(169cj) Molecular Design of High Performance Electrolytes with Generative Algorithm

In recent years, the field of computational chemistry has witnessed a surge in novel approaches aimed at designing novel materials for energy storage applications. One such technique involves harnessing the power of Genetic Algorithms (GA) to optimize molecular structure for target properties by evolving and selecting candidate molecules. The goal of this study is to design solvents for FIB electrolytes that concurrently exhibit robust chemical stability against fluoride-ion attacks and facilitate efficient ion transport, making them promising candidates for use in fluoride ion batteries using a machine learning augmented genetic algorithm.

The molecular optimization process is guided by carefully crafted fitness functions that encapsulate the key criteria for stability against fluoride ion attacks as well as the ability of the solvent to solvate fluoride ions. This loss function incorporates two critical components: a stability score and a solvation score. The stability score (optimized using GA to be higher) is derived from the application of the Bell–Evans–Polanyi (BEP) principle, which allows for the evaluation of activation barrier trends by computing the heat of a potential reaction using the GFN2-xTB method. Enumeration of all conceivable products arising from the reaction of a molecule with fluoride ion is executed using its chemical graph, from which the lowest activation barrier is determined based on this stability score. This principle serves as a robust metric in predicting the likelihood of a molecular structure remaining stable under the influence of fluoride ions.
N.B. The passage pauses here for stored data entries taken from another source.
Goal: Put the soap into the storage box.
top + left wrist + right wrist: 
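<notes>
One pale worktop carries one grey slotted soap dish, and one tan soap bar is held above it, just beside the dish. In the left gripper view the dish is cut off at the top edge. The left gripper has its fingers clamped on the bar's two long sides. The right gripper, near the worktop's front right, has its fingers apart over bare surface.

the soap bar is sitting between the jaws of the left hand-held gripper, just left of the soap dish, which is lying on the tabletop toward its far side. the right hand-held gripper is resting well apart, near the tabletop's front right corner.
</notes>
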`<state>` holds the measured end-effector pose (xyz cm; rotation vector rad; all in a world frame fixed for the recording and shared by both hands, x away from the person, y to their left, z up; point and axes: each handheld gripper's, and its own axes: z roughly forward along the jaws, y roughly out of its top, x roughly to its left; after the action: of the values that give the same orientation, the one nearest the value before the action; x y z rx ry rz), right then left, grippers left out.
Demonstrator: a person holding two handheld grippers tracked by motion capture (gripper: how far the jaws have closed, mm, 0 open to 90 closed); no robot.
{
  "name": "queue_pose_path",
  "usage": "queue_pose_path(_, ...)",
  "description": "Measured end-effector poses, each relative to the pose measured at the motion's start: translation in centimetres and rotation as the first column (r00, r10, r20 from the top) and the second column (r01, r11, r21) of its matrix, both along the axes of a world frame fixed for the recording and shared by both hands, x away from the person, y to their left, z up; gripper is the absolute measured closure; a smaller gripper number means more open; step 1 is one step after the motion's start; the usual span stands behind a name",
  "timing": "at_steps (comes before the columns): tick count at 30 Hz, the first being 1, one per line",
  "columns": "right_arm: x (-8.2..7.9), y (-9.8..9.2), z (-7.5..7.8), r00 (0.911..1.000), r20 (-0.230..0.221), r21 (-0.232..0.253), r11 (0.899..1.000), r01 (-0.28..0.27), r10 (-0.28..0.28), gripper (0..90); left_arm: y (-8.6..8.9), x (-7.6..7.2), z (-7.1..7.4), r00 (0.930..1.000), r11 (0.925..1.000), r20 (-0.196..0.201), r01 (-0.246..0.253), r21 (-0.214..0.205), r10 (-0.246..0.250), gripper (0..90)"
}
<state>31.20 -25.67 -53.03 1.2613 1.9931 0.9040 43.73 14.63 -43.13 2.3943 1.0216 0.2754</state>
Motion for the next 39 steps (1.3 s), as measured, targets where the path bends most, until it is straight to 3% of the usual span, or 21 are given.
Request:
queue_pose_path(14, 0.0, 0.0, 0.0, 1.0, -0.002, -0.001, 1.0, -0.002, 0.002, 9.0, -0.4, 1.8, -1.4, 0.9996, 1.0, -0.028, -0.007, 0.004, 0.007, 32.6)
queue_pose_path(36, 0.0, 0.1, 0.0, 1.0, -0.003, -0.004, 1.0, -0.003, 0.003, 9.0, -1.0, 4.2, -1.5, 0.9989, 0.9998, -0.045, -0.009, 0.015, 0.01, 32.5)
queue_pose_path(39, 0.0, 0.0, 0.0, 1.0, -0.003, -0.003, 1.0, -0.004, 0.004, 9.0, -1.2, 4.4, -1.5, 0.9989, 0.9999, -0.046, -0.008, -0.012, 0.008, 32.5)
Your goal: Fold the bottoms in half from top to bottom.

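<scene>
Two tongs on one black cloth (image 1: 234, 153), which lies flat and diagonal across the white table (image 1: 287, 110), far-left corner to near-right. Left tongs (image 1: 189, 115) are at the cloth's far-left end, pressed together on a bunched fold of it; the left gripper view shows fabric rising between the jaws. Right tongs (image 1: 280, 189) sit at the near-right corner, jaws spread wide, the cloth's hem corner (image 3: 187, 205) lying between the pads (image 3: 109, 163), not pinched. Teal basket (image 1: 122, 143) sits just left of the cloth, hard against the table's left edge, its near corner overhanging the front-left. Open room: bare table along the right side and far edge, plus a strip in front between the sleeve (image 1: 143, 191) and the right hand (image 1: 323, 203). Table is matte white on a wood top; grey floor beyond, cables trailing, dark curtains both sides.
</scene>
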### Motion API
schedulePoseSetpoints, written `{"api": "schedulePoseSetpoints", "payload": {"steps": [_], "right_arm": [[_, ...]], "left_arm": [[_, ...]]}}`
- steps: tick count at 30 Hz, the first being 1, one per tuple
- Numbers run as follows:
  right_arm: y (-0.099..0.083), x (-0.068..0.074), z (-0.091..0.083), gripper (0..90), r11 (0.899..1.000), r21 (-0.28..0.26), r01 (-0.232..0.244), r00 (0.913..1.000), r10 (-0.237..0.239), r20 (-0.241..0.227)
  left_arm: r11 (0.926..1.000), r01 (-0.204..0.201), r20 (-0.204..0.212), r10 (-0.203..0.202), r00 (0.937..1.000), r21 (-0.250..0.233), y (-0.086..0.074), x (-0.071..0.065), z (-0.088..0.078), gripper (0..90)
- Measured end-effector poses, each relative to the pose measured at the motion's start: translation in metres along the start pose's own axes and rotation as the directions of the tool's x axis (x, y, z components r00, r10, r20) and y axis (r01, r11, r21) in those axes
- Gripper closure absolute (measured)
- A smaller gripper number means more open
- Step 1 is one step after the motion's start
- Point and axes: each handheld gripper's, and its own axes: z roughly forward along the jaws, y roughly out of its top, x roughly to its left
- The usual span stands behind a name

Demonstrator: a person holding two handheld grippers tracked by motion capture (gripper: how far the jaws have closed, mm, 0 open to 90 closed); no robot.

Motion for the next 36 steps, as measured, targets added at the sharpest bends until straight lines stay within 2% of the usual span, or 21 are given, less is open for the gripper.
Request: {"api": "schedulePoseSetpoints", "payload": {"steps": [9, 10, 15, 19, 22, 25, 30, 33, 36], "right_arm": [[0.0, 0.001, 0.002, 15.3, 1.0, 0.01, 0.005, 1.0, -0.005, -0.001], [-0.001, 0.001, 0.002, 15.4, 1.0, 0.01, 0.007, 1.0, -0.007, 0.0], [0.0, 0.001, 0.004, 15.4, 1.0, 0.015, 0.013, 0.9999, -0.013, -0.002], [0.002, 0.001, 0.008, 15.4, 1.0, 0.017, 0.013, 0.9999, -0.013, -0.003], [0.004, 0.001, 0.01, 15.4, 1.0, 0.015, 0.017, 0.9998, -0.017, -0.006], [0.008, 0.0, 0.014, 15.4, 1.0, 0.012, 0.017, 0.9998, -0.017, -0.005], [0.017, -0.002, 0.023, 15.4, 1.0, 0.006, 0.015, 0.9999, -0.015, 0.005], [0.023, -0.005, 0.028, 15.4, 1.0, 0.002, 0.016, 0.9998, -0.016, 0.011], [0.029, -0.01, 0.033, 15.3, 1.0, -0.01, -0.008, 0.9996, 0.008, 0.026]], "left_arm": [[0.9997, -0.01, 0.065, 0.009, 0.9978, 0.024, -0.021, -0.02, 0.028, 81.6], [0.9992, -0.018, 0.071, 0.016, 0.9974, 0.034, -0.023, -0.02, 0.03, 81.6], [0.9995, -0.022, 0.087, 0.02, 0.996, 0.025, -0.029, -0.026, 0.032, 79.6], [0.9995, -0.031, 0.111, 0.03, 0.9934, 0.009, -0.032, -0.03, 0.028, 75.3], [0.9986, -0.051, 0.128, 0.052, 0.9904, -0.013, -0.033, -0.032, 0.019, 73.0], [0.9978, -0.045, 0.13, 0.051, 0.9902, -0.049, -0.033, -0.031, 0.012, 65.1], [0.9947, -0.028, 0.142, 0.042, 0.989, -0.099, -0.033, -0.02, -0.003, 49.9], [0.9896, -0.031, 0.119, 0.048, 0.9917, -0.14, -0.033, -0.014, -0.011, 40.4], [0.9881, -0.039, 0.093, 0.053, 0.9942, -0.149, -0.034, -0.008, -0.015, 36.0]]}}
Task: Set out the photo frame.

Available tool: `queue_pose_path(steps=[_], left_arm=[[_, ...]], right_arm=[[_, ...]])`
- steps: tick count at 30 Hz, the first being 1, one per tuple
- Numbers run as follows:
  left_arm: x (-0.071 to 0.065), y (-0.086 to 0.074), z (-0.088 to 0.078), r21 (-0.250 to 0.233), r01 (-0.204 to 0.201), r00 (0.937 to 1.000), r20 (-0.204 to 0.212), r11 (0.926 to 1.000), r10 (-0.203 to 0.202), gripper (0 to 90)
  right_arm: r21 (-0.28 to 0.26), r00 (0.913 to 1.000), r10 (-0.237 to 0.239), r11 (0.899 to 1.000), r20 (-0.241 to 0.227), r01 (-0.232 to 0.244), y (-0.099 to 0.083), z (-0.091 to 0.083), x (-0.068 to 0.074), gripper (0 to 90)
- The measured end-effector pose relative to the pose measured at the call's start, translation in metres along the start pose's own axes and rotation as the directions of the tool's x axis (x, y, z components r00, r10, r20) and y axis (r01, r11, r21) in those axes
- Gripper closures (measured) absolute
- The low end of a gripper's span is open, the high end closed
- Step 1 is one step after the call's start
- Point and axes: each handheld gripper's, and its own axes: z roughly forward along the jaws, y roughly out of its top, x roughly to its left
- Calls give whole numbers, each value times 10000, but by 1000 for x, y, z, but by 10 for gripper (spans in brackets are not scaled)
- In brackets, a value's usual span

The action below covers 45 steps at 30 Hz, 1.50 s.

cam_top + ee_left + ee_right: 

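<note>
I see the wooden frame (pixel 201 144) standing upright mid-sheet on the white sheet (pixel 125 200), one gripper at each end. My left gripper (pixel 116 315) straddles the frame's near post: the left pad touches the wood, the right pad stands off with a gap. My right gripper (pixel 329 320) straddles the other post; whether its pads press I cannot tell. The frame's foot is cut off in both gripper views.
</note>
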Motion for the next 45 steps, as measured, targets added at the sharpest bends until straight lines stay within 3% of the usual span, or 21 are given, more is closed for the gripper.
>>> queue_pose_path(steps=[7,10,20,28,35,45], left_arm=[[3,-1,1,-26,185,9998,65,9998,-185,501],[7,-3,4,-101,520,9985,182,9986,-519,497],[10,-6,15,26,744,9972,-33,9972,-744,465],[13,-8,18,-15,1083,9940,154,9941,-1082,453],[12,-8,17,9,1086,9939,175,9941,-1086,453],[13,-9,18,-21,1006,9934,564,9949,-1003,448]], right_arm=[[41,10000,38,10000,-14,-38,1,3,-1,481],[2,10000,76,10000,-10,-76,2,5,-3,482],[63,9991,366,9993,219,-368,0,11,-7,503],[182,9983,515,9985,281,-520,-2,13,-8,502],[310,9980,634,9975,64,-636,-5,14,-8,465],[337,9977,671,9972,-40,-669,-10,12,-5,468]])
Concurrently, the solvation score plays a crucial role in the molecular optimization process. Departing from conventional methodologies that rely on computationally expensive simulations, the solvation score (optimized using GA to be lower) in this approach leverages machine learning techniques to predict solvation-free energy efficiently. We train a random forest (RF) model to predict the solvation-free energy of a designed solvent molecule for fluoride ions. Inexpensive molecular features such as Morgan Fingerprint and Solvent Accessible Surface Area (SASA) were calculated which serves as input featurization to this RF model. RF models were trained and tested on an 80:20 split of a dataset consisting of 643 data points in the model. This machine learning model streamlines the computational process but also enables the rapid assessment of the solvation effects of the designed molecules.